* [The problem] Copy out the data in full and exactly, passing over the pictures.

* [Provided data]
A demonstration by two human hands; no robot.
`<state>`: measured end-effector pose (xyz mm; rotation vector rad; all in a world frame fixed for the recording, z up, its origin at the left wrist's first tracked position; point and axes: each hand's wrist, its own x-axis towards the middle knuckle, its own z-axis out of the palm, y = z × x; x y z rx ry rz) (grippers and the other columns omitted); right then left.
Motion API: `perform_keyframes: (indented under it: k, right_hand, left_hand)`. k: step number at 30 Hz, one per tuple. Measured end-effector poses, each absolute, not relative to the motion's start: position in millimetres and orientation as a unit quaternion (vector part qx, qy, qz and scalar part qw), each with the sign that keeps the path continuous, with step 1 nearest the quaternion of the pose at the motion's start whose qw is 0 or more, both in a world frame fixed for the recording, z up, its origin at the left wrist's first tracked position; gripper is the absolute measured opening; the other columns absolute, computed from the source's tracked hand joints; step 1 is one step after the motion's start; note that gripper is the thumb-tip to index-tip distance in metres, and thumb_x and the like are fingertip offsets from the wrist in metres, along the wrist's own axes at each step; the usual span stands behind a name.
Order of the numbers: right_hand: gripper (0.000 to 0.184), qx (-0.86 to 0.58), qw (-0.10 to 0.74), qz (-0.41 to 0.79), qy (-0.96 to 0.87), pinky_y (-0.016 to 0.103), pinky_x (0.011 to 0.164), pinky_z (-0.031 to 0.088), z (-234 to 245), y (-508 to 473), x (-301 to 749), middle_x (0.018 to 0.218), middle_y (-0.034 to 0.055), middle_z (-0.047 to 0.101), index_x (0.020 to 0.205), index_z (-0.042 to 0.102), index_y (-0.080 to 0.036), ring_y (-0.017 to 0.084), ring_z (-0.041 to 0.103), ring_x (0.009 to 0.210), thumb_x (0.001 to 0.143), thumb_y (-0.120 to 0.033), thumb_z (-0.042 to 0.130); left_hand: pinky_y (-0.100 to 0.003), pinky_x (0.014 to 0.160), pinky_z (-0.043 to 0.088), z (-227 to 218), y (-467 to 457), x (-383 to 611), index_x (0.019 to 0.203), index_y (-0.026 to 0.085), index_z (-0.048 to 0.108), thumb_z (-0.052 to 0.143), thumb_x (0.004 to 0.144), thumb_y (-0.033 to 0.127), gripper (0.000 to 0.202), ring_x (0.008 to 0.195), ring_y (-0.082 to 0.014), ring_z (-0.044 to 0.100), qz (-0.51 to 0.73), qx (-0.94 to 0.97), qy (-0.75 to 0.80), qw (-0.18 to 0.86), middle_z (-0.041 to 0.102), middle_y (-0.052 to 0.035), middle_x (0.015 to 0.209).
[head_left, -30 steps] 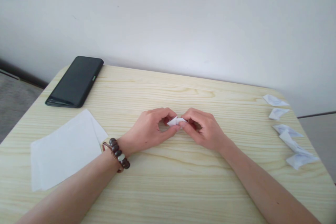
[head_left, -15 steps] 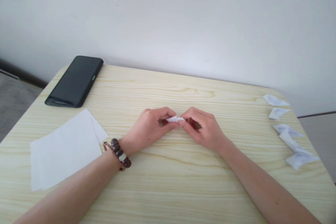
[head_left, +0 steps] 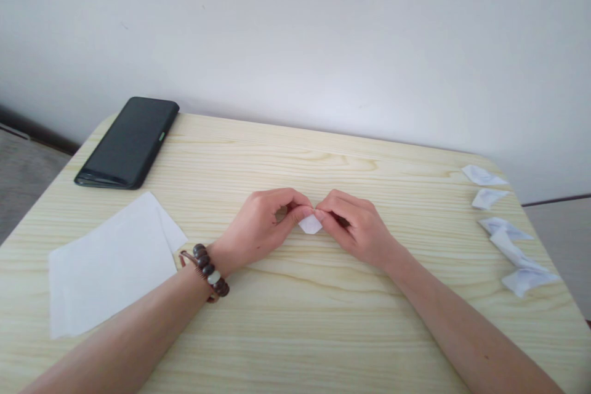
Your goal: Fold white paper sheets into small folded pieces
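A small folded piece of white paper [head_left: 311,225] is pinched between my two hands above the middle of the table. My left hand [head_left: 265,221], with a beaded bracelet [head_left: 210,274] at its wrist, grips the paper's left side between thumb and fingers. On the right side, my right hand [head_left: 355,221] pinches it the same way, the fingertips of both hands nearly meeting. A flat, pointed part of the paper hangs toward me below the thumbs; its upper part is hidden by the fingers.
Loose white paper sheets [head_left: 111,265] lie at the left, partly under my left forearm. Behind them rests a black phone [head_left: 129,141]. Several folded white paper pieces [head_left: 489,199] line the right edge of the wooden table [head_left: 295,332]. A white wall [head_left: 295,37] rises behind.
The folded paper has turned between my fingers, so a flat face now shows below the thumbs instead of a narrow strip. Both hands have stayed nearly in place.
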<state>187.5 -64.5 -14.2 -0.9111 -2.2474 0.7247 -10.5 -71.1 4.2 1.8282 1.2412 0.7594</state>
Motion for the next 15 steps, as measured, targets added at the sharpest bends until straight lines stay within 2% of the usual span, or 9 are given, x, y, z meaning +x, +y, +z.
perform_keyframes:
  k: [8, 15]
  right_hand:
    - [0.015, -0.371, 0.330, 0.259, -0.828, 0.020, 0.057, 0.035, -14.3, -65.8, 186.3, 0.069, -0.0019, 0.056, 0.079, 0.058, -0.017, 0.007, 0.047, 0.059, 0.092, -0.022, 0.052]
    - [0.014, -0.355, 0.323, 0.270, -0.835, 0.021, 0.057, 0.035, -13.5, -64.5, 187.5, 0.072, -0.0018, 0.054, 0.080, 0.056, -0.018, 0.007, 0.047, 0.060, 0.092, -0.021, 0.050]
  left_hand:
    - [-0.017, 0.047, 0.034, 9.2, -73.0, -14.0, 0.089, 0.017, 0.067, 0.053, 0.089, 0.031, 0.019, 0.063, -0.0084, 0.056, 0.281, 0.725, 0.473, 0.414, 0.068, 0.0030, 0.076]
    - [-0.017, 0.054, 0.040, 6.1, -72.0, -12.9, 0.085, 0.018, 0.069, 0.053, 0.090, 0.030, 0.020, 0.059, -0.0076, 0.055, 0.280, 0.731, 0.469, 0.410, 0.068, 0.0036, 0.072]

* [Solution for this problem]
A demonstration by two human hands; no robot.
`<state>`: measured end-effector pose (xyz mm; rotation vector rad; all in a world frame fixed for the recording, z up, its origin at the left wrist's first tracked position; point and axes: each hand's wrist, its own x-axis towards the middle knuckle, its own z-axis out of the palm, y = z × x; x y z rx ry rz) (grippers and the other columns omitted); right then left.
Motion API: `perform_keyframes: (indented under it: k, right_hand, left_hand)`. k: step number at 30 Hz, one per tuple. Measured end-effector poses, each absolute, not relative to the motion's start: position in millimetres and orientation as a unit quaternion (vector part qx, qy, qz and scalar part qw), each with the sign that keeps the path continuous, with step 1 nearest the quaternion of the pose at the motion's start whose qw is 0 or more, both in a world frame fixed for the recording, z up, its origin at the left wrist's first tracked position; gripper is the absolute measured opening; the other columns absolute, computed from the source's tracked hand joints; step 1 is one step after the motion's start; note that gripper is the thumb-tip to index-tip distance in metres, and thumb_x and the like are fingertip offsets from the wrist in metres, along the wrist's own axes at each step; the usual span stands behind a name.
Order of the numbers: right_hand: gripper (0.000 to 0.184), qx (-0.86 to 0.58), qw (-0.10 to 0.74), qz (-0.41 to 0.79), qy (-0.96 to 0.87), pinky_y (-0.016 to 0.103), pinky_x (0.011 to 0.164), pinky_z (-0.031 to 0.088), z (-234 to 245), y (-508 to 473), x (-301 to 749), middle_x (0.018 to 0.218), middle_y (-0.034 to 0.055), middle_z (-0.047 to 0.101), index_x (0.020 to 0.205), index_z (-0.042 to 0.102), index_y (-0.080 to 0.036), ring_y (-0.017 to 0.084), ring_z (-0.041 to 0.103), ring_x (0.009 to 0.210), thumb_x (0.001 to 0.143), thumb_y (-0.120 to 0.033), thumb_z (-0.042 to 0.130); left_hand: pinky_y (-0.100 to 0.003), pinky_x (0.014 to 0.160), pinky_z (-0.043 to 0.088), z (-227 to 218), y (-467 to 457), x (-383 to 611), index_x (0.019 to 0.203), index_y (-0.026 to 0.085), index_z (-0.048 to 0.108), thumb_z (-0.052 to 0.143), thumb_x (0.004 to 0.144), thumb_y (-0.033 to 0.127), gripper (0.000 to 0.202), ring_x (0.008 to 0.195), ring_y (-0.082 to 0.014), ring_z (-0.044 to 0.100), qz (-0.51 to 0.73), qx (-0.94 to 0.97), qy (-0.75 to 0.80), qw (-0.18 to 0.86), middle_z (-0.041 to 0.102), middle_y (-0.052 to 0.035), middle_x (0.015 to 0.209).
[head_left, -30 steps] 
[head_left, -15 steps] 
[head_left, +0 steps] 
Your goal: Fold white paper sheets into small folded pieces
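A small folded piece of white paper [head_left: 311,225] is pinched between my two hands above the middle of the table. My left hand [head_left: 265,221], with a beaded bracelet [head_left: 210,274] at its wrist, grips the paper's left side between thumb and fingers. On the right side, my right hand [head_left: 355,221] pinches it the same way, the fingertips of both hands nearly meeting. A flat, pointed part of the paper hangs toward me below the thumbs; its upper part is hidden by the fingers.
Loose white paper sheets [head_left: 111,265] lie at the left, partly under my left forearm. Behind them rests a black phone [head_left: 129,141]. Several folded white paper pieces [head_left: 489,199] line the right edge of the wooden table [head_left: 295,332]. A white wall [head_left: 295,37] rises behind.
The folded paper has turned between my fingers, so a flat face now shows below the thumbs instead of a narrow strip. Both hands have stayed nearly in place.
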<state>187.5 -64.5 -14.2 -0.9111 -2.2474 0.7247 -10.5 -71.1 4.2 1.8282 1.2412 0.7594</state>
Motion for the next 15 steps, as measured, targets added at the sharpest bends until straight lines stay within 2% of the usual span, or 9 are given, x, y, z meaning +x, +y, +z.
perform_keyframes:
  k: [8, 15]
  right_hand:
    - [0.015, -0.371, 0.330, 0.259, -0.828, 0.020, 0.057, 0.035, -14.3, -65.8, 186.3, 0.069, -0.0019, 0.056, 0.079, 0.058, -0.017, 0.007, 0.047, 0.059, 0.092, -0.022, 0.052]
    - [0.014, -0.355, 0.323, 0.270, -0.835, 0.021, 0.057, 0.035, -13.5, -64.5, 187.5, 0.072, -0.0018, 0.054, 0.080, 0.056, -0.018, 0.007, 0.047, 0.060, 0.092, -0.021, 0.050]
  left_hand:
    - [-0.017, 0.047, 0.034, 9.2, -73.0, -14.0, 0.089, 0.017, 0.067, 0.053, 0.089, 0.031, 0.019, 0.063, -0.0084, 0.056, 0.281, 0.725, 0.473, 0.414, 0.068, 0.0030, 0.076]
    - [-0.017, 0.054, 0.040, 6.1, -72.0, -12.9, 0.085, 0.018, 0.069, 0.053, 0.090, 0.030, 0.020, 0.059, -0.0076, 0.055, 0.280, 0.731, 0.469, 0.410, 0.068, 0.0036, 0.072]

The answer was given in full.